CONFESSION D’AUGSBOURG (Encarta
- Voir Universalis)
(1530),
profession de foi adoptée par la plupart des protestants luthériens. Elle fut
élaborée par le réformateur allemand Philip Melanchthon,
avec l'approbation de Martin Luther, et rédigée comme un résumé de la doctrine destiné à la noblesse allemande, qui fut appelée à une
diète à Augsbourg, le 25 juin 1530, par
l'empereur germanique Charles V pour
prendre connaissance des thèses luthériennes.
Rejetée à Augsbourg puis amendée, la confession — associée aux symboles
de Nicée, des Apôtres et de sainte Athanase ainsi qu'aux Petit et Grand
Catéchismes — constitue la base de la
profession de foi pour presque 80 millions
de chrétiens luthériens. Elle a été traduite dans la plupart des principales
langues et en de nombreux dialectes, et fait partie, sous sa forme originale,
de la constitution de la plupart des Églises luthériennes. Avant leur
ordination, les ecclésiastiques luthériens sont souvent tenus d'y souscrire.

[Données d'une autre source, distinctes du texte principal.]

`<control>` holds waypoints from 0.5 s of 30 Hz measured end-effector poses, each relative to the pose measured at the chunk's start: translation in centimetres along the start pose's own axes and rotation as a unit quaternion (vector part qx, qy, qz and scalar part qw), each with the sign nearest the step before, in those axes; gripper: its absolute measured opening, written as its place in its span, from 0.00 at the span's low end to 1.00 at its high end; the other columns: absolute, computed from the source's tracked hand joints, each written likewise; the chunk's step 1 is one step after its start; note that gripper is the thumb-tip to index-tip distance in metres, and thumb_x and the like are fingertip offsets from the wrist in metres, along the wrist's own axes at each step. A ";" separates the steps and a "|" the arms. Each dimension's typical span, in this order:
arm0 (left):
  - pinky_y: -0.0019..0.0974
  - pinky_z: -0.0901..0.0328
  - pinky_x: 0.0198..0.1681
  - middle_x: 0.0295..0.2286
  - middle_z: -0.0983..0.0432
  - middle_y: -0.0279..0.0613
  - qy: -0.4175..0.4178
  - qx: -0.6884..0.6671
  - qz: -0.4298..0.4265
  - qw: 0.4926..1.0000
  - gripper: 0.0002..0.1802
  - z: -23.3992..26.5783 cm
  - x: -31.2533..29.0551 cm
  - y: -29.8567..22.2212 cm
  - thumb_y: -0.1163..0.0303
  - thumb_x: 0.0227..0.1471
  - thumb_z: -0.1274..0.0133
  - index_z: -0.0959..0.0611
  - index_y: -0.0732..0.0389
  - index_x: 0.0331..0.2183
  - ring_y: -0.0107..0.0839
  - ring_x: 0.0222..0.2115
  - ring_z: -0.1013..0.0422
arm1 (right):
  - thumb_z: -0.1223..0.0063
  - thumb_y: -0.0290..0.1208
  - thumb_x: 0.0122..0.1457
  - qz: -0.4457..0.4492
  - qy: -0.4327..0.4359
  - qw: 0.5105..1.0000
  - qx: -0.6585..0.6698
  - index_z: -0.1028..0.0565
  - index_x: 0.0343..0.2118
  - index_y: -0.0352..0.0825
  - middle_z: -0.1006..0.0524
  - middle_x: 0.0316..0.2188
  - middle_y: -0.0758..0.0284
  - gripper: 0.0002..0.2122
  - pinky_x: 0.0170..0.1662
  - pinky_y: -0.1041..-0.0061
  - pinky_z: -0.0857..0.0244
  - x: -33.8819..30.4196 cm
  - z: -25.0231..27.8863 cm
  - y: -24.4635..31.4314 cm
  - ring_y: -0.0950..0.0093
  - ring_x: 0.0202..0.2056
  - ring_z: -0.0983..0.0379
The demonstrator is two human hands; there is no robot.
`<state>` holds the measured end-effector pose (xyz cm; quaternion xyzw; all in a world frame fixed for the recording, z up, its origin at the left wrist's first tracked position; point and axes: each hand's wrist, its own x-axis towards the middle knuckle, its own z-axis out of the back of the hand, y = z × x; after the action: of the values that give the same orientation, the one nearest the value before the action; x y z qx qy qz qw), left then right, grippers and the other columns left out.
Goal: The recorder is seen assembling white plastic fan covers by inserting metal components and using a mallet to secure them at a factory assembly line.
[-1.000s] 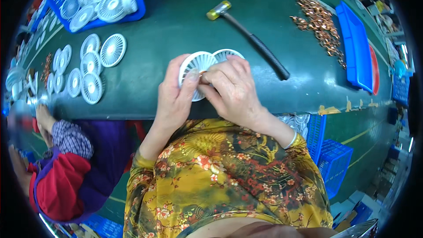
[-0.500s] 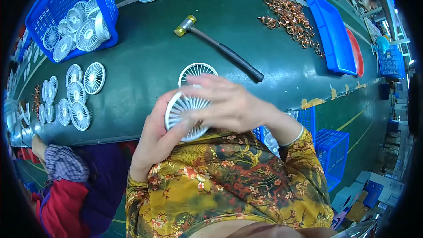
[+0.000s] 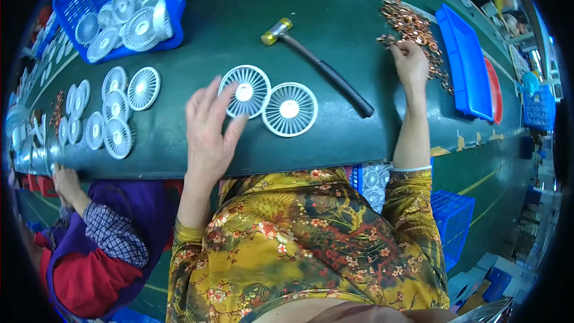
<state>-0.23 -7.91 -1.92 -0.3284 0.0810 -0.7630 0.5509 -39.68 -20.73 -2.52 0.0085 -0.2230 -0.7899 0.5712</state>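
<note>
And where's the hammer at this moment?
In the head view, the hammer lies upper-middle on the green table, beyond two white spoked discs, left of the copper-coloured rings.

The bench (image 3: 353, 146) offers a bare strip along its front edge, from the pair of white spoked discs (image 3: 290, 109) to the right forearm (image 3: 412, 134). Behind it, the yellow-faced mallet (image 3: 335, 78) slants across the way. The blue tray (image 3: 463, 66) walls the right side; leftward, an open gap separates the left hand (image 3: 209, 128) from the clustered discs (image 3: 116, 104).
</note>
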 end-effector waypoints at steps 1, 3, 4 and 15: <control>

Sous sa forme moderne, la Confession d'Augsbourg comporte
vingt-huit articles. Les vingt et un premiers articles résument la doctrine
luthérienne, en insistant sur la justification. La seconde partie de la Confession d'Augsbourg redresse
ce que les luthériens qualifient d'«!abus!» de l'Église catholique, comme le
principe de refuser la coupe aux laïcs pendant la communion et celui
d'interdire aux prêtres de se marier.
En raison de son ton conciliant et de sa brièveté, la Confession
d'Augsbourg affecta tout le mouvement de la Réforme, notamment les
Trente-Neuf Articles anglicans et la théologie de Jean Calvin, qui signa une
version ultérieure en 1540. Plus récemment, la Confession d'Augsbourg servit
de base à un dialogue œcuménique entre les catholiques romains et les
luthériens.
CONFESSION D’AUGSBOURG (Universalis)
Confession fondamentale des Églises luthériennes
présentée le 25 juin 1530 dans ses versions allemande et latine, au cours de
la diète d’Augsbourg, à Charles Quint, par sept princes luthériens et deux
villes impériales libres. L’auteur principal en était Melanchthon, qui se
servit des premières considérations de Luther sur la foi. Le but poursuivi
était de défendre les luthériens contre les mauvaises représentations qu’on
se faisait communément d’eux et de donner de leur théologie une description
qui soit acceptable pour les catholiques romains dans le Saint Empire romain
germanique. Le 3 août 1530, les théologiens catholiques firent une réponse
qu’on appela la Réfutation. L’empereur refusa de recevoir la réponse
luthérienne qui lui fut proposée le 22 septembre, mais celle-ci forma la base
de l’Apologie de la Confession d’Augsbourg de Melanchthon (1531). La
version «non modifiée» de la Confession de 1530 a toujours fait
autorité chez les luthériens, mais les partisans de la doctrine eucharistique
de Zwingli et de Calvin reconnaissaient une édition modifiée, préparée par
Melanchthon (la Variata de 1540).
La Confession d’Augsbourg initiale contient
vingt-huit articles. Les vingt et un premiers exposent la doctrine
luthérienne globale, pour montrer que les luthériens «ne divergent pas sur un
seul article de la foi de l’Église catholique». Les sept autres articles
discutent des «abus» qui se sont glissés dans l’Église occidentale pendant
les siècles qui ont immédiatement précédé la Réforme: la communion sous une
seule espèce, le célibat des prêtres, la messe comme sacrifice expiatoire, la
confession obligatoire, le rôle attribué aux institutions et aux moyens
humains dans l’acquisition du mérite et dans l’obtention de la grâce, les
abus liés au monachisme, et l’autorité grandissante des évêques.
La Confession fut traduite en anglais en 1536
et eut une influence très nette sur les Trente-Neuf Articles de l’Église
anglicane et sur les Trente-Cinq Articles de la religion méthodiste.